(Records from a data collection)
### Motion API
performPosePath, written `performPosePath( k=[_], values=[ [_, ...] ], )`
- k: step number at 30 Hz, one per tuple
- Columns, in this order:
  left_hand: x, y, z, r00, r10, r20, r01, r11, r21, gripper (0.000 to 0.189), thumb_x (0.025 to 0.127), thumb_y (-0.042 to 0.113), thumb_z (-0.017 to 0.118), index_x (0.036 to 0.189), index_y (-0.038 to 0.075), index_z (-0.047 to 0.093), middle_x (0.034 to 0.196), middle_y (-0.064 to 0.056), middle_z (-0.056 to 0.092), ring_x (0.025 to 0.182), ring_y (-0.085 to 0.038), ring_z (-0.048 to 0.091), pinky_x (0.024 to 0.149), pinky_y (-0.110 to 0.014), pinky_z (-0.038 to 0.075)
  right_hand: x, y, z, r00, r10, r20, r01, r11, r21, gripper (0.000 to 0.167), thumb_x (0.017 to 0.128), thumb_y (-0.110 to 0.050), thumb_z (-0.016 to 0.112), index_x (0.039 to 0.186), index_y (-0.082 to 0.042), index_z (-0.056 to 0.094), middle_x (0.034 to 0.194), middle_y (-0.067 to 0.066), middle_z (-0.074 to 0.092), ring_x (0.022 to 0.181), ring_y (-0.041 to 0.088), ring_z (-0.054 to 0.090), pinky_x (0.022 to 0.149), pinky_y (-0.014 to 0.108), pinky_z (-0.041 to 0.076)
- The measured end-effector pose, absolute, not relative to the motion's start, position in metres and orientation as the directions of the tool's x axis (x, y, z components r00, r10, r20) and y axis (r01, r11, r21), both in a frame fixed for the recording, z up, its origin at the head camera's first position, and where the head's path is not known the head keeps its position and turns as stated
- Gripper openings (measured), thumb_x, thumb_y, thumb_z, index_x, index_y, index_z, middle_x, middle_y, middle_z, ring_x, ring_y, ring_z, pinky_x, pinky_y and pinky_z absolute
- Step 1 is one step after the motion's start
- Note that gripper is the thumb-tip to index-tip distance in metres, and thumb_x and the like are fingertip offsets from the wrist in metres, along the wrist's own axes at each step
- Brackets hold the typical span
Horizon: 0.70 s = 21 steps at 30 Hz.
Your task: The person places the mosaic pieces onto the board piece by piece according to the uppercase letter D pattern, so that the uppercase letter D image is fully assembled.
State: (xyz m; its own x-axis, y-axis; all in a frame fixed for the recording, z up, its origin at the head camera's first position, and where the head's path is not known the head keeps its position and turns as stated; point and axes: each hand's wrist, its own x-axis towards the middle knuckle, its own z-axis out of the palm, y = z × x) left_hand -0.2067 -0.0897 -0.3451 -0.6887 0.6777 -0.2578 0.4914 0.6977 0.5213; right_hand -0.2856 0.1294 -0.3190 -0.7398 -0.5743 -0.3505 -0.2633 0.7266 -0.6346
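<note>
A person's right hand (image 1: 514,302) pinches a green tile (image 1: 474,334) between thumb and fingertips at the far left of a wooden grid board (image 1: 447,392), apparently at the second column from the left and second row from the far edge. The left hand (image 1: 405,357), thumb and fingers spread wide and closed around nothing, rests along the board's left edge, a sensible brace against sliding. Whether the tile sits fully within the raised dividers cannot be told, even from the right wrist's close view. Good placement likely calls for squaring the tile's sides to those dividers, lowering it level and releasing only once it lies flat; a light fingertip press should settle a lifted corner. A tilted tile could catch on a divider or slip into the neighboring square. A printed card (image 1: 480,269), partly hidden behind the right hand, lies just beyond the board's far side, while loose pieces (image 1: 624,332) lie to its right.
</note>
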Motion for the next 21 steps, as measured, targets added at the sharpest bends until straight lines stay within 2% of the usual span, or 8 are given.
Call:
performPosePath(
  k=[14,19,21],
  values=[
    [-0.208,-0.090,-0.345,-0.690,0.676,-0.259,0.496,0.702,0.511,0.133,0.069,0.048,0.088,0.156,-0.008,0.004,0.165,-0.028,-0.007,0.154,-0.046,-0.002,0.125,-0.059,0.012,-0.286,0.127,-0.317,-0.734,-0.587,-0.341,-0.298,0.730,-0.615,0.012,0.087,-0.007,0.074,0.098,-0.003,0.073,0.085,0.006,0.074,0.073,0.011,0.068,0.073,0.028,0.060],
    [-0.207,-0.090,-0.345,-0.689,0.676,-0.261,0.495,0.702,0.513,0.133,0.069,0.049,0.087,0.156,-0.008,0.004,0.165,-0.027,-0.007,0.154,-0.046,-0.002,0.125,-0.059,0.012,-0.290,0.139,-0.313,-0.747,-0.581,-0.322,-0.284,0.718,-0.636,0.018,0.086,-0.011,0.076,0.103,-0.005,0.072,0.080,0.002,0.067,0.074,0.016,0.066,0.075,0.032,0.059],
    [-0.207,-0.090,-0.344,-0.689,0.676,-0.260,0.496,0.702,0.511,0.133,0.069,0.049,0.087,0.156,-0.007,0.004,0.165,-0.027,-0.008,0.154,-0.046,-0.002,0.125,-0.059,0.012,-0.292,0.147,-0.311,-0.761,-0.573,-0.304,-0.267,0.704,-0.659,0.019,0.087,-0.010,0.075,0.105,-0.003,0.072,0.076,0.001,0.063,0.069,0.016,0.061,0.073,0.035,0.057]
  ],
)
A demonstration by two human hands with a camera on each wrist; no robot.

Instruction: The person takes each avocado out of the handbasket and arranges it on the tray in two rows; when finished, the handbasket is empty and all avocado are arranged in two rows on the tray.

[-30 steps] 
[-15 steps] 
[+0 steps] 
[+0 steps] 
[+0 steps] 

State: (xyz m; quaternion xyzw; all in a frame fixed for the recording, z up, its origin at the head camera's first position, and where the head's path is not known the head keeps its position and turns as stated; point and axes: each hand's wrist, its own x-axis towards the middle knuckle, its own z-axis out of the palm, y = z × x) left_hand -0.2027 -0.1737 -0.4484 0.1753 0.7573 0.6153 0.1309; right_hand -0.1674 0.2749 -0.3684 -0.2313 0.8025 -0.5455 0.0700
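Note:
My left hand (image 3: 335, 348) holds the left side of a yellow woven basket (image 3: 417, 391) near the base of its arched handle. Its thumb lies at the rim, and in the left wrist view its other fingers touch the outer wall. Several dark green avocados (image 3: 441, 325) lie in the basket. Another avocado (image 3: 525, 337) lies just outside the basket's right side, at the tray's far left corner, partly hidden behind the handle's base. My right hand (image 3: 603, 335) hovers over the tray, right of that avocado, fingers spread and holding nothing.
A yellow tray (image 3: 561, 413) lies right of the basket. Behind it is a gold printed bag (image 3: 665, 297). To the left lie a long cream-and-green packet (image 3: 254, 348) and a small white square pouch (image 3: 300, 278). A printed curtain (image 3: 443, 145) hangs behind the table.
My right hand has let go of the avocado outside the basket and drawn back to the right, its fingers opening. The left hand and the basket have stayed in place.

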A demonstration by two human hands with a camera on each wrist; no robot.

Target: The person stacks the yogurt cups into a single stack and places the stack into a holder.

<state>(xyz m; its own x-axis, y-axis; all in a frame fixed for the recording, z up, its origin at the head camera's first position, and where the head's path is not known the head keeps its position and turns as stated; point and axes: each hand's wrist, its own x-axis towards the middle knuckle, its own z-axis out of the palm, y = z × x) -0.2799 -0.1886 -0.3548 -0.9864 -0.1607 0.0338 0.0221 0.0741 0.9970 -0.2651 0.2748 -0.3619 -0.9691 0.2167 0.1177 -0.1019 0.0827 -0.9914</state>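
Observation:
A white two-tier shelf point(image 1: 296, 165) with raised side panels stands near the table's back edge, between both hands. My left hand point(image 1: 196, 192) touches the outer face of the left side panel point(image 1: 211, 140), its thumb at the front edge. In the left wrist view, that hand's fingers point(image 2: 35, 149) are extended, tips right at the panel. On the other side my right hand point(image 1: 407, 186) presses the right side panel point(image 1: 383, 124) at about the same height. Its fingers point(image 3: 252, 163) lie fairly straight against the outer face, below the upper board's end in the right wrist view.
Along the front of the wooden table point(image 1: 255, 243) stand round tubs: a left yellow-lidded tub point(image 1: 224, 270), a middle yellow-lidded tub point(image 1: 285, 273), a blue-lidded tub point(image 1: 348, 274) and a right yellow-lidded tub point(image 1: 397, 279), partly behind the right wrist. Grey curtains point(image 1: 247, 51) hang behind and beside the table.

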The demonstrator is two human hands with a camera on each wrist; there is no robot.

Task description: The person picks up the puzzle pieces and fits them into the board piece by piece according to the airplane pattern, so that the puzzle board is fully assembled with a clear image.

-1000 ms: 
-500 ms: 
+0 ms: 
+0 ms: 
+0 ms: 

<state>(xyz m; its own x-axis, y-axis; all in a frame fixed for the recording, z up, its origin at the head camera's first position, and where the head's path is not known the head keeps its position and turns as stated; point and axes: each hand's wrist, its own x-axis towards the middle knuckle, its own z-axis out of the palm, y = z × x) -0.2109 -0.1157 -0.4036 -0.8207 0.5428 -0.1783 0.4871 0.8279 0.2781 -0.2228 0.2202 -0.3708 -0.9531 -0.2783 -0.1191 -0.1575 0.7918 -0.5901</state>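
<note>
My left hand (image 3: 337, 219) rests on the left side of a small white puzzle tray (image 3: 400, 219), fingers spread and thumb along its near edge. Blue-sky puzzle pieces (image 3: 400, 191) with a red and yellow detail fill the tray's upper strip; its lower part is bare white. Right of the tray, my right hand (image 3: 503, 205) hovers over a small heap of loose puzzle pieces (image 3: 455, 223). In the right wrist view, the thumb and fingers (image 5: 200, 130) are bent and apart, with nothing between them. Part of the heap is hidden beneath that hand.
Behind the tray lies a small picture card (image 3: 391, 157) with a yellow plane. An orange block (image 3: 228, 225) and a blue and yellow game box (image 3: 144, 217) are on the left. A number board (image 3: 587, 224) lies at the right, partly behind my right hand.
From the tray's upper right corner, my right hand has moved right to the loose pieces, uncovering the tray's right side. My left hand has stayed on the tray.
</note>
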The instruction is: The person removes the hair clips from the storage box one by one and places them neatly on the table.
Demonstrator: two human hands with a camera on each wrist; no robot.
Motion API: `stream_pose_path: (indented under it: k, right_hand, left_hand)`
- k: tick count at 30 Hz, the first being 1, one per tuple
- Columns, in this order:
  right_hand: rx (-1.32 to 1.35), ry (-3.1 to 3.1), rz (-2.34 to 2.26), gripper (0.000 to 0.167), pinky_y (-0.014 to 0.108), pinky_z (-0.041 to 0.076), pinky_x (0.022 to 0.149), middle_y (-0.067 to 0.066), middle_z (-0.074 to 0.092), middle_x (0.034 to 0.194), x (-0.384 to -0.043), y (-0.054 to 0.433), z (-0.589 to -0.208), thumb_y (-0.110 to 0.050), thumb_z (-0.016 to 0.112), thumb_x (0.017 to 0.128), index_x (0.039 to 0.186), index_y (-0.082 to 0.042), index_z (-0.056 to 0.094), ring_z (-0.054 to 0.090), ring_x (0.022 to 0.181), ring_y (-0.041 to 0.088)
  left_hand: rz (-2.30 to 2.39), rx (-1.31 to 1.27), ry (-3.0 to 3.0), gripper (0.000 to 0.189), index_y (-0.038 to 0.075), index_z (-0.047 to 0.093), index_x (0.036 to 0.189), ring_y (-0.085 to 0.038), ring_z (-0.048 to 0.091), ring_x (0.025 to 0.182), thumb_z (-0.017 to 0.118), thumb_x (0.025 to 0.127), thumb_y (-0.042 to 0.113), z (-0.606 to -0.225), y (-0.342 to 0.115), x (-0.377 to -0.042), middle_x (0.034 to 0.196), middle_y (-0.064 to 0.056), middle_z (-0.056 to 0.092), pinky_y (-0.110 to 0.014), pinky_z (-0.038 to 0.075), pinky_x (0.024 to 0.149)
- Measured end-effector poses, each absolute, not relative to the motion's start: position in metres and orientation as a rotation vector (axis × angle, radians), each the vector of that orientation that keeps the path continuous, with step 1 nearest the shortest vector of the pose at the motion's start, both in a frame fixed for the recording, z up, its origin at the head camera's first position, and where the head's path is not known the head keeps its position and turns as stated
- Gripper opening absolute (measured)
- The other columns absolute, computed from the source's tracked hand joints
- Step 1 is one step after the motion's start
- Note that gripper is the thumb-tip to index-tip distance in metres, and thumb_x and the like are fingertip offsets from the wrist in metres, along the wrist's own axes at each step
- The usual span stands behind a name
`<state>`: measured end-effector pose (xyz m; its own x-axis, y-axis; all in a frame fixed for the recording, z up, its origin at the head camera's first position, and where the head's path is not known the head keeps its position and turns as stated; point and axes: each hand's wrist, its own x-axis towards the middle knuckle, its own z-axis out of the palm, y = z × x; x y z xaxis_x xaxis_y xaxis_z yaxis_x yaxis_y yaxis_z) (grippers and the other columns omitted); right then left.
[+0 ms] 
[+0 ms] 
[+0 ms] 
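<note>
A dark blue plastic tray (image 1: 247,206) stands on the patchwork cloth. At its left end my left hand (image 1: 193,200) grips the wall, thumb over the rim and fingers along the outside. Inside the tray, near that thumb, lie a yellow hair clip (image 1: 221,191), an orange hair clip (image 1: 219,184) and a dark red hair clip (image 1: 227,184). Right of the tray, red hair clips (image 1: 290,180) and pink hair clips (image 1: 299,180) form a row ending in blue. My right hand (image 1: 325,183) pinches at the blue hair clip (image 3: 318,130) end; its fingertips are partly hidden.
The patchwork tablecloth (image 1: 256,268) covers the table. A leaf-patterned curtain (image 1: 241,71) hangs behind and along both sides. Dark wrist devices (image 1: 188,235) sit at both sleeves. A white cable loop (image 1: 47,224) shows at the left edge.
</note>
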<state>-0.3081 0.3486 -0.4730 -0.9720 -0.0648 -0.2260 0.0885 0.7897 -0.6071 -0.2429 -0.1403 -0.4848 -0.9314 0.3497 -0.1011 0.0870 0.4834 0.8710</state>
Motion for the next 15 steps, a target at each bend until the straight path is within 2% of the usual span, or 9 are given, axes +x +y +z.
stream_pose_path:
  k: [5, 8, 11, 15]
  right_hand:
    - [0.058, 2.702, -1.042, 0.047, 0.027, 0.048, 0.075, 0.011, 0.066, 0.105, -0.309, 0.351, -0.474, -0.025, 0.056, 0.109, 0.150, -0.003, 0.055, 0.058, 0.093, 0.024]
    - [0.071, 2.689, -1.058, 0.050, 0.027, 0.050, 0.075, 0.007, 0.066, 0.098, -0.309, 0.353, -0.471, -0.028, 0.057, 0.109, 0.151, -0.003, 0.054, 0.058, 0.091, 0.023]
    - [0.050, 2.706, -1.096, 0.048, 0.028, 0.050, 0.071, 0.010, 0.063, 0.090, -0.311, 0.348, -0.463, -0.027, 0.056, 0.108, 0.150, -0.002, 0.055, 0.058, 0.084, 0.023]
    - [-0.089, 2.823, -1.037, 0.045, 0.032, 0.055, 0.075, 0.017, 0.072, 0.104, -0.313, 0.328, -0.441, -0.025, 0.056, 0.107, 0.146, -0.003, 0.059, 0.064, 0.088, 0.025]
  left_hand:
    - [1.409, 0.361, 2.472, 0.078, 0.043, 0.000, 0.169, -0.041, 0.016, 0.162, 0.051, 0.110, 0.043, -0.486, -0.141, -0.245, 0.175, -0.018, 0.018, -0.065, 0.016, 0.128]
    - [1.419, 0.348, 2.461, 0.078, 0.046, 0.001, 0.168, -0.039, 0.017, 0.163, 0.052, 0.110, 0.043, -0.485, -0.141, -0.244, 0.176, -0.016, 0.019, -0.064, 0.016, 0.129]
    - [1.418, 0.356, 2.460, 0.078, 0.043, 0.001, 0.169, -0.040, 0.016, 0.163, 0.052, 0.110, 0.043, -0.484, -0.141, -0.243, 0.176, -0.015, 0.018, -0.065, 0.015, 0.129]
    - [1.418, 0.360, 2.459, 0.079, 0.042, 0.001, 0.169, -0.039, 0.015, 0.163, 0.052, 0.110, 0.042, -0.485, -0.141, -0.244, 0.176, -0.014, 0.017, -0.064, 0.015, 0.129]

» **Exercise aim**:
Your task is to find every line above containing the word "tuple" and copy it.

» **Task result**:
- k: step number at 30 Hz, one per tuple
- k: tick count at 30 Hz, the first being 1, one per tuple

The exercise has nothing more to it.